RECORDED INFORMATION START
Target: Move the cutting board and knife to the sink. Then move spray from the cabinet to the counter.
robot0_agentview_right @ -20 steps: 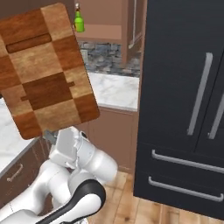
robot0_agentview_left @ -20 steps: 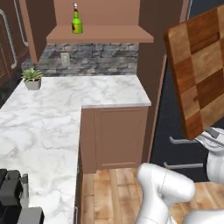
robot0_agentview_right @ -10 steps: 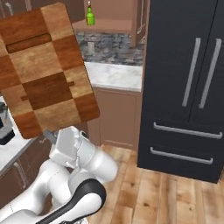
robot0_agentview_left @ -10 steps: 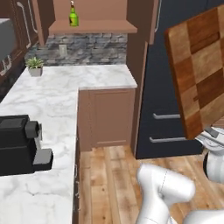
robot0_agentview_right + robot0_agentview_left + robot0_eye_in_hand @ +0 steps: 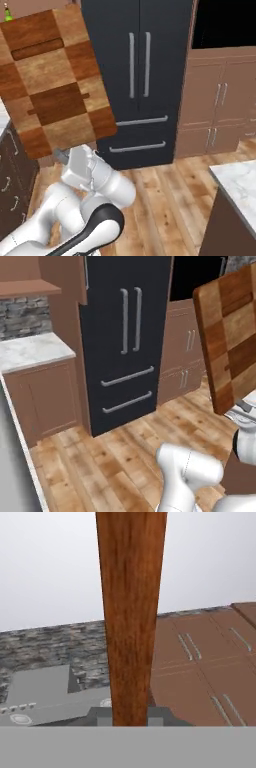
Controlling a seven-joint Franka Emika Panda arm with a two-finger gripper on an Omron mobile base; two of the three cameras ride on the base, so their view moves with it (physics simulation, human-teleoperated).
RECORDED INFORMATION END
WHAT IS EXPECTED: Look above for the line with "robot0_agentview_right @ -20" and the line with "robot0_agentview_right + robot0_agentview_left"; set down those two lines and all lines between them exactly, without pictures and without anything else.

SOLUTION TO THIS PROBLEM:
robot0_agentview_right @ -20 steps: 
robot0_agentview_left @ -20 steps: 
robot0_agentview_right @ -10 steps: 
robot0_agentview_left @ -10 steps: 
robot0_agentview_right + robot0_agentview_left + robot0_eye_in_hand @ +0 steps: 

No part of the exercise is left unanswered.